Kunal Batra (Founder of General Machines)
We are trying to make the future with General Machines. We want the deaf to speak to the hearing, those with speech impediments speak to anybody else. Also, let people who speak different languages communicate with each other with no barriers or 3rd party relay operators.

Kunal will share his story about building Deaftel in his session Building a Twilio-Powered Tool for the Deaf.

Ricky Robinett (Senior Software Engineer & API Product Leader at Ordr.in)
I see the future of communications being about reconnecting people on a personal level. I think the internet has put a layer between people and that people will start looking to use communication technology to reconnect.

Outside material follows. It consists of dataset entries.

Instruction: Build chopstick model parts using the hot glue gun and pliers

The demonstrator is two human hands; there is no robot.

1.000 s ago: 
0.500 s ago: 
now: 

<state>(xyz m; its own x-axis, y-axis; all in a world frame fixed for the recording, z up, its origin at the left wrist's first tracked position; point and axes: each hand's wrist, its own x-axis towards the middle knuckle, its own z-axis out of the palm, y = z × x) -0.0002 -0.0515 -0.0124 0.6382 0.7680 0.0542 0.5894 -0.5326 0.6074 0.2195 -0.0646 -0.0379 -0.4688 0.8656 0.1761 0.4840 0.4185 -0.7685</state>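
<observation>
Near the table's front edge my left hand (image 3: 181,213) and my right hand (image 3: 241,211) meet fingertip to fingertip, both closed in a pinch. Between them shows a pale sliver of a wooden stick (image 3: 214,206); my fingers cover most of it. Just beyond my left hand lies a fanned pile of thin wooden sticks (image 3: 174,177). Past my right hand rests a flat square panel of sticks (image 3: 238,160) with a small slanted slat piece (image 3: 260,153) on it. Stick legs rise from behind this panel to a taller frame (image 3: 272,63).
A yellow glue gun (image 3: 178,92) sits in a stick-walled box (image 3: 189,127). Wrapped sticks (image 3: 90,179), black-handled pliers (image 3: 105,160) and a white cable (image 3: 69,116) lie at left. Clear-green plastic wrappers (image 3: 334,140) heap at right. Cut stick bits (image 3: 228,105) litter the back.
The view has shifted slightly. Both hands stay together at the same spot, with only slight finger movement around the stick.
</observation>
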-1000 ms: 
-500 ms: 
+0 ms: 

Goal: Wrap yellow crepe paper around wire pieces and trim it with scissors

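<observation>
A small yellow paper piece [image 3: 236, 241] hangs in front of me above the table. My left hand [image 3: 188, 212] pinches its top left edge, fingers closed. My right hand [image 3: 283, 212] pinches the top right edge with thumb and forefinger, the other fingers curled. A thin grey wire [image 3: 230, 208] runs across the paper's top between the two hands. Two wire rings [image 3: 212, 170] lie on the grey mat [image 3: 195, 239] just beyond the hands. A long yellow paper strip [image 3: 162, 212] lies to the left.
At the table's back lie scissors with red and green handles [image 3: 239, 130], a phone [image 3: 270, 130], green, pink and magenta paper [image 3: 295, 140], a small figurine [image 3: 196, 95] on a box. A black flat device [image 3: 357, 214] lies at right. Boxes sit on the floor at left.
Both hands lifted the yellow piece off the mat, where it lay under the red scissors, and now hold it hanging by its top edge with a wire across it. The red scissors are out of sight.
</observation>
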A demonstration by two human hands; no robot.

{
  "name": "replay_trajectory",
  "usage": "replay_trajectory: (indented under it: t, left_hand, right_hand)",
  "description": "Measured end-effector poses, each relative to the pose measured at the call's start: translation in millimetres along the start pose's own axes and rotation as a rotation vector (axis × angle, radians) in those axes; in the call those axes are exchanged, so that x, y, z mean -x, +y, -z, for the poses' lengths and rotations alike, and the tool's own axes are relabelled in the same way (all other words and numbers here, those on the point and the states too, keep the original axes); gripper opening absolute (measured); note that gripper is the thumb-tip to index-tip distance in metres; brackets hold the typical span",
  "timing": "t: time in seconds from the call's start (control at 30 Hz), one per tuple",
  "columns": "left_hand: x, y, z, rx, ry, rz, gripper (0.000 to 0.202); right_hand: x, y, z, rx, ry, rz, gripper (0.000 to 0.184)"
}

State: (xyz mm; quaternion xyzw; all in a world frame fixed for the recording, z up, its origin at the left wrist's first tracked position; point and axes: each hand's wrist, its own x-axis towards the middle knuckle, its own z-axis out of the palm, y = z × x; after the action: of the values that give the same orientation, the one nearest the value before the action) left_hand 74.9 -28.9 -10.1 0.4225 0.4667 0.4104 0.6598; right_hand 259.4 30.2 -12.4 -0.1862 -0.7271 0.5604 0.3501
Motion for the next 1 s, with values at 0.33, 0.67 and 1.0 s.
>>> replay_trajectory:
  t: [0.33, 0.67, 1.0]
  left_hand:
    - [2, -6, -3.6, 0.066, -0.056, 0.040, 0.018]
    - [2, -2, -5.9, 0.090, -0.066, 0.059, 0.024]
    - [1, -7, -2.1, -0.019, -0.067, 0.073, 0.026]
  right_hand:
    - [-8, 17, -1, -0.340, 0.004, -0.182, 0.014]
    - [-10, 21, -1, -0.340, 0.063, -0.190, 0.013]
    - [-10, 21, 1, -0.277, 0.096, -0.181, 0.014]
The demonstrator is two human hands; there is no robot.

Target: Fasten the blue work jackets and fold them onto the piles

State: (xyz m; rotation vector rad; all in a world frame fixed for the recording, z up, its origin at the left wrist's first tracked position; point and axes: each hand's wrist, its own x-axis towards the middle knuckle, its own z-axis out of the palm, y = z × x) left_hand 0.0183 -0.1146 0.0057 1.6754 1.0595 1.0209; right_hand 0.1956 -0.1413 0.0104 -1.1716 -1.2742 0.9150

Ricky will share his secrets to making fun, viral apps in his talk Hustling for Hackers: Building Your Personal Brand & Making Your Apps Go Viral

Patrick McKenzie (Founder and CEO of Kalzemeus Software)
An increasingly interconnected world, mediated by applications, where human-to-human communication events are outnumbered 10 to 1 by meaningful human-to-machine events and 10,000 to 1 by machine-to-machine events.

Learn how to monetize your Twilio apps in Patrick’s talk Selling Your Twilio-powered Products to Businesses.